WHAT THE EXERCISE ASKS
What appears from the first line of the data below through the line containing "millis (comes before", both included, should be copied exactly, and nothing else.

---+---

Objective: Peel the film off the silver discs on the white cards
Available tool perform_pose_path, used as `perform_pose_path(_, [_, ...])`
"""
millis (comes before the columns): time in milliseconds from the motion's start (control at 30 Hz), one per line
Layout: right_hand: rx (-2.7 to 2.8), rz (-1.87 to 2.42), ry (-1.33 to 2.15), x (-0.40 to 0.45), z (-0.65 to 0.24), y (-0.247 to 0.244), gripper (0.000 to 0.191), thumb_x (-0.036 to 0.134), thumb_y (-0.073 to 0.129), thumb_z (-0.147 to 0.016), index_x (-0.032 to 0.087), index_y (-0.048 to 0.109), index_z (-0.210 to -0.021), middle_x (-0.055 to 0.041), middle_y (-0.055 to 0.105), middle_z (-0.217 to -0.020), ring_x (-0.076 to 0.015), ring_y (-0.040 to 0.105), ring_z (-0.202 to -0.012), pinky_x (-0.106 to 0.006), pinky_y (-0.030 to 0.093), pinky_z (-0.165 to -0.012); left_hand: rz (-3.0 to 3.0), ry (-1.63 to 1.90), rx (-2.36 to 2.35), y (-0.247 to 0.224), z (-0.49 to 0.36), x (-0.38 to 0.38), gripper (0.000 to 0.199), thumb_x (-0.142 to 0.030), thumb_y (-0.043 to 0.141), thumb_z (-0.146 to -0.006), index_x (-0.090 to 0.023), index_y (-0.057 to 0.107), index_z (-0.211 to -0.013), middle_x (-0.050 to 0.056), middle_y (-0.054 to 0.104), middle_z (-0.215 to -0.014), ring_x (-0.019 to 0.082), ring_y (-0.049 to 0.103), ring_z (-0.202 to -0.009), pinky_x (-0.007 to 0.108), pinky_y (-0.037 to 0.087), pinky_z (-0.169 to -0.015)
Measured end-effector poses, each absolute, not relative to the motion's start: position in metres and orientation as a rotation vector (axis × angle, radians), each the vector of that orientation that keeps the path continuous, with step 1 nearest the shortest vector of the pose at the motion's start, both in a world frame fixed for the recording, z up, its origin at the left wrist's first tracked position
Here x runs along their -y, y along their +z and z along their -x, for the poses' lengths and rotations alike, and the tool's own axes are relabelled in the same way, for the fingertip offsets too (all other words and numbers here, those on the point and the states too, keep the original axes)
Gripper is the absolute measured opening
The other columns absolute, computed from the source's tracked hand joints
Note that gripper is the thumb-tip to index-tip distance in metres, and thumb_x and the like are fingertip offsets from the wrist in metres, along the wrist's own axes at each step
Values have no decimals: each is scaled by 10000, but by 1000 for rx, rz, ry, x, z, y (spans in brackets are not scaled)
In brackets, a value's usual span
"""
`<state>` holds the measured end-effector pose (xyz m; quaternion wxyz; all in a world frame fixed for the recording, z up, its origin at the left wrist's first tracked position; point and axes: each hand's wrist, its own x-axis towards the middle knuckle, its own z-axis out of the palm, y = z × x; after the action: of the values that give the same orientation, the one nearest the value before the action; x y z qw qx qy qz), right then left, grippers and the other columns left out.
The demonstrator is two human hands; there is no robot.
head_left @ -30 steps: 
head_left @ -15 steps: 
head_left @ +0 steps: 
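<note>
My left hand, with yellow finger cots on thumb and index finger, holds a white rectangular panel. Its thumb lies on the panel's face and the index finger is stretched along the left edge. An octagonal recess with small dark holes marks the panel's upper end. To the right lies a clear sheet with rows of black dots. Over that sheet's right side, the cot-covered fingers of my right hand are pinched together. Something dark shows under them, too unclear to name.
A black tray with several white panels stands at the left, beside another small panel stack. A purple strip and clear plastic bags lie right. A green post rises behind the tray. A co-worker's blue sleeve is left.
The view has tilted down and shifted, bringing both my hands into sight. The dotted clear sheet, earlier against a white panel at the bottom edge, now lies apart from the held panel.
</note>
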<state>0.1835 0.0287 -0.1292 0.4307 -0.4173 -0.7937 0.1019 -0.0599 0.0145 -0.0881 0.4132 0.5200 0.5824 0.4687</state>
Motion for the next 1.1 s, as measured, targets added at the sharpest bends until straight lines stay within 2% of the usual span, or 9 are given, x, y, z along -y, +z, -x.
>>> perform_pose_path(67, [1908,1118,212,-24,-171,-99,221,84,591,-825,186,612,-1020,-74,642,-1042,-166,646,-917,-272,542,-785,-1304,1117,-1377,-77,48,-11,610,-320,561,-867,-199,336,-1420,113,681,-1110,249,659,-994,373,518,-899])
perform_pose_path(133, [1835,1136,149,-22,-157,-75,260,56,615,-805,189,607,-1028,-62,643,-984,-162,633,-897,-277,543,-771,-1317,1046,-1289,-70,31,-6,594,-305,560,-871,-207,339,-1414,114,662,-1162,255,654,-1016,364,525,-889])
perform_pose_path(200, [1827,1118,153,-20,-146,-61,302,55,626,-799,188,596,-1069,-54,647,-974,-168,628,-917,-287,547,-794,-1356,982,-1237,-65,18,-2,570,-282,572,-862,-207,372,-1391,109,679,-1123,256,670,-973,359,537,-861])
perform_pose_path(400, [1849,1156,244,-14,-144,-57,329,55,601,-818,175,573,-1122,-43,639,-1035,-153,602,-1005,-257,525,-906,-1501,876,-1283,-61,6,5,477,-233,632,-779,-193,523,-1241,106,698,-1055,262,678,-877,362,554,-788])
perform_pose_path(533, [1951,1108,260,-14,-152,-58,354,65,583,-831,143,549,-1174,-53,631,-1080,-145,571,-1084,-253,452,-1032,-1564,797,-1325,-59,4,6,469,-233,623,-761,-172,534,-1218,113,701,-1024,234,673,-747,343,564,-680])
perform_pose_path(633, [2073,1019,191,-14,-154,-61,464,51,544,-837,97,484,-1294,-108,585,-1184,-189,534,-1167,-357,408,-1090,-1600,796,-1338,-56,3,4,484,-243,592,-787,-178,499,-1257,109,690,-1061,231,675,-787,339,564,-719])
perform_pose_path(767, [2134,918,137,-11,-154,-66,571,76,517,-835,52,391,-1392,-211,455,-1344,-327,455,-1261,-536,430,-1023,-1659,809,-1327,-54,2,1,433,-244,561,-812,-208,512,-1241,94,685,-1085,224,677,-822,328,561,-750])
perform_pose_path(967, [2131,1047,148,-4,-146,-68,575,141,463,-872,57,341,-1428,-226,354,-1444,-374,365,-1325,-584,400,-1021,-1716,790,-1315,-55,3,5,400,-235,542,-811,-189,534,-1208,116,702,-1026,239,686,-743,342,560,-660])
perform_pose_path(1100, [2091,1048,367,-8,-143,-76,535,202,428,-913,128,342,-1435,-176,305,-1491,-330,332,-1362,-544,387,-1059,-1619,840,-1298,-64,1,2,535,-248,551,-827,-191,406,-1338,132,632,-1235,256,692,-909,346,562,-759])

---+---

RESULT OF THE EXERCISE
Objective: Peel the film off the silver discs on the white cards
Available tool perform_pose_path, used as `perform_pose_path(_, [_, ...])`
"""
millis (comes before the columns): time in milliseconds from the motion's start (control at 30 Hz), one per line

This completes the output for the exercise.